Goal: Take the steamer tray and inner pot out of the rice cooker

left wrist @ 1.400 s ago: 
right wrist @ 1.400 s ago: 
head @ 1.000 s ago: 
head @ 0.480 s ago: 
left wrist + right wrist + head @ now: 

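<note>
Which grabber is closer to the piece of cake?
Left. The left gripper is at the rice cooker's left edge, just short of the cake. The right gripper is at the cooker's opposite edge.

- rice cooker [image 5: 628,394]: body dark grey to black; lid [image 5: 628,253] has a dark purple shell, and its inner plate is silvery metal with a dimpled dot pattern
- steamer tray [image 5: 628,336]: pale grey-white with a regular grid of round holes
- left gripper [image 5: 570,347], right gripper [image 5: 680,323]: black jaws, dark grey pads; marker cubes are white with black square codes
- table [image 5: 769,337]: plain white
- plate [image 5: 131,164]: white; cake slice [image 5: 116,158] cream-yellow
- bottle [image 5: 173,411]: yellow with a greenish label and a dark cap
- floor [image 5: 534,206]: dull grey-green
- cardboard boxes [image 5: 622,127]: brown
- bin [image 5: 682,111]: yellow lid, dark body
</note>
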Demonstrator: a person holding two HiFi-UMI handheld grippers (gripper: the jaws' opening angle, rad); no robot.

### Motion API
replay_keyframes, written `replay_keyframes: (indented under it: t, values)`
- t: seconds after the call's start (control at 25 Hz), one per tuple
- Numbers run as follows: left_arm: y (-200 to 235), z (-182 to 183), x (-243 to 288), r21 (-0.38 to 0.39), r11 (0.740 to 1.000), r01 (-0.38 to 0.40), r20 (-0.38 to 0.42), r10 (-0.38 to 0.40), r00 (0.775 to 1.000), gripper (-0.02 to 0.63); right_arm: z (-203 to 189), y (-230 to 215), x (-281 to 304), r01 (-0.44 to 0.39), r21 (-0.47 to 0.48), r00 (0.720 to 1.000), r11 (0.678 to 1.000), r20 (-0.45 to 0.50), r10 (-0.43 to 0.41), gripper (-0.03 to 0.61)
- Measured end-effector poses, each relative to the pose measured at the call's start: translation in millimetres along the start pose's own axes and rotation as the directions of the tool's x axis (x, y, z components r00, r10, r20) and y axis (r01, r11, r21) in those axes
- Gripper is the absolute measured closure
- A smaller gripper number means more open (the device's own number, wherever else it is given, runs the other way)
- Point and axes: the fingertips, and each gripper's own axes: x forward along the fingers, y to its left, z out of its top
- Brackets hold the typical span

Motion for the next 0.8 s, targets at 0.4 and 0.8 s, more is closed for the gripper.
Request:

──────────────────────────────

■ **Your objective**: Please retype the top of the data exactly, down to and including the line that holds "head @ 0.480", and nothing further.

■ **Written answer**:
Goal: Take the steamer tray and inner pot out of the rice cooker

left wrist @ 1.400 s ago: 
right wrist @ 1.400 s ago: 
head @ 1.000 s ago: 
head @ 0.480 s ago: 

The work on this exercise is now complete.